Ну, а что вокруг него, по-человечеству, завивается, — об этом не стоит говорить: это всегда, и всегда не важно.
Линдберг, вероятно, еще не родился, когда начал летать Сомтос-Дюмон. Но если б тогда, в те давние (и совсем недавние) дни Сомтос-Дюмон не совершил своего трехминутного полета на полметра от земли — Линдберг сегодня не перелетел бы океана.
По существу — и полметра, и океан, — одно и тоже действие, одинаковый подвиг и чудо человека. Это сделал «он», «они», т. е. — «мы».
Так именно мы, переживая наше волнение, чувствуем, не потопляя при этом в общем «мы» — никого: всегда помним, что есть и «они», и «он».
Только бы помнили мы, не забывали, что всякая «наша» победа над материей мира может, по нашей же вине, обратиться в поражение, и тем более страшное, чем победа будет более великой.
Трудно представить себе нашу эмигрантскую страну — без «Современных Записок». Мы их браним, предъявляем к ним требования, часто справедливые и строгие; но в то же время вся зарубежная интеллигенция чувствует этот журнал как-то «своим», костью от кости…

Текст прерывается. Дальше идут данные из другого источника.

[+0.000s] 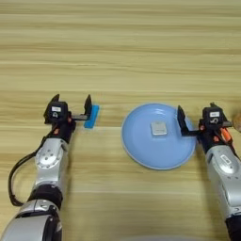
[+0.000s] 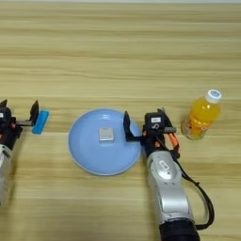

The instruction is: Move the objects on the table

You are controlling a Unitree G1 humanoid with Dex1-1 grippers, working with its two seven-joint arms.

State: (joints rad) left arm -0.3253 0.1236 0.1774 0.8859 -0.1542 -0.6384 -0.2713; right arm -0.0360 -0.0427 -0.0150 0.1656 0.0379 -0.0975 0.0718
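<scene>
A round blue plate [image 2: 87, 162] lies between the two grippers, much closer to the right gripper [image 2: 144, 116], whose inner finger hangs over the plate's right rim. A small flat blue piece [image 1: 92, 116], oblong and slightly slanted, lies just off the right side of the left gripper [image 1: 71, 100], right beside its inner finger; whether they touch cannot be told. A bottle of orange drink [image 2: 201, 117] with a white cap stands upright on the outer side of the right gripper, near it but apart.
</scene>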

Ошибки его — ужасные ошибки! — не ошибки ли и древние заблуждения русской интеллигенции? На фоне изменившихся условий они выступают огромными пятнами, преподносятся нам с беспощадной ясностью. Но это не плохо: вернее надежда от них освободиться. Безнадежна только слепота и прямое чадо ее — довольство, самодовольство.
Хорошо, поэтому, когда мы журналом недовольны, когда браним его: обижаться некому, ведь браним-то мы самих себя, а с «удовлетворенными» есть и такие) считаться не стоит.